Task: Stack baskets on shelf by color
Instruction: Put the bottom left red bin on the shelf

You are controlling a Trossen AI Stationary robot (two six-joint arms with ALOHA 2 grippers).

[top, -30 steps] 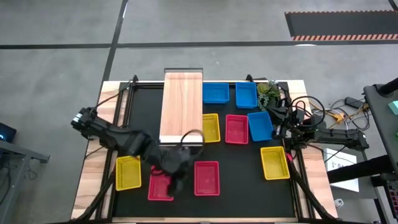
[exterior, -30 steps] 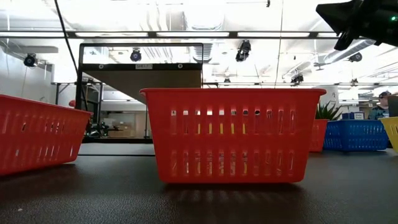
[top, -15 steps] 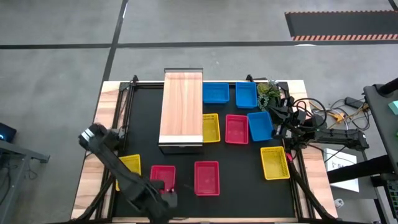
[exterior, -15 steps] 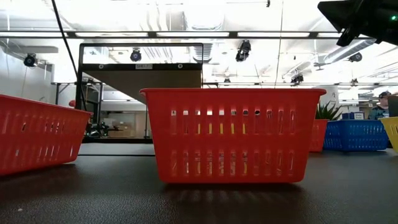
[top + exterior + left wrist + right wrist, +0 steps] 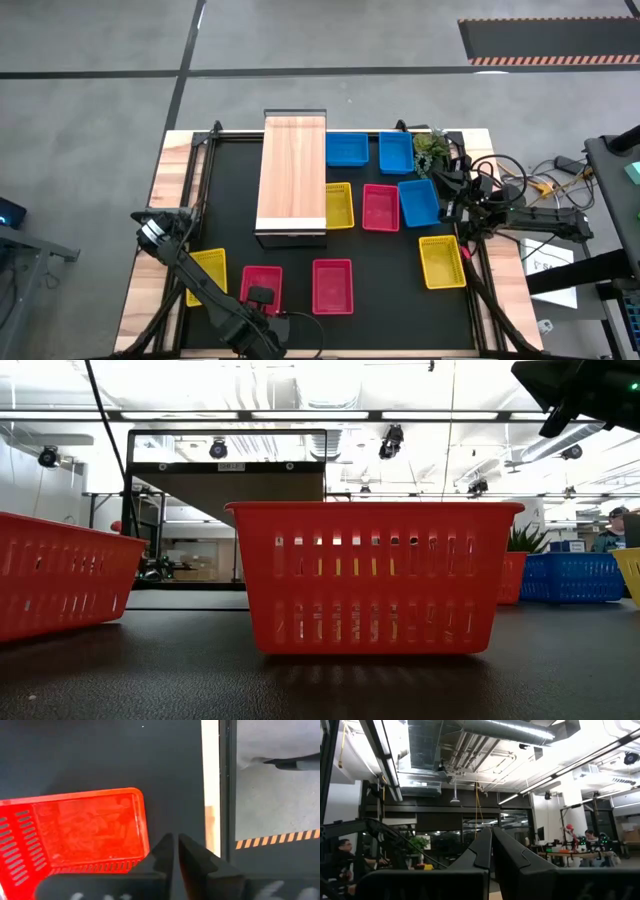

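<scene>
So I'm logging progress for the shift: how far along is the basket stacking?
Nothing looks done: the shelf top is bare and all nine baskets sit singly on the black tabletop. In hand: nothing. The left gripper, jaws shut and empty, hovers beside a red basket near the front edge; the right gripper waits shut at the right side. All three colour stacks remain.

No text, label, brand or number can be read anywhere. A small light tag on the dark panel [image 5: 228, 465] behind the red basket [image 5: 373, 575] carries marks too small to make out.
</scene>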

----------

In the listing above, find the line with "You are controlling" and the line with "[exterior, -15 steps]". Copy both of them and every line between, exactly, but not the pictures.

Solution for this exercise
You are controlling a Trossen AI Stationary robot (two six-joint arms with ALOHA 2 grippers).

[top, -30 steps] 
[exterior, -30 steps] 
[top, -15 steps] 
[exterior, -15 steps] 

No further response is needed.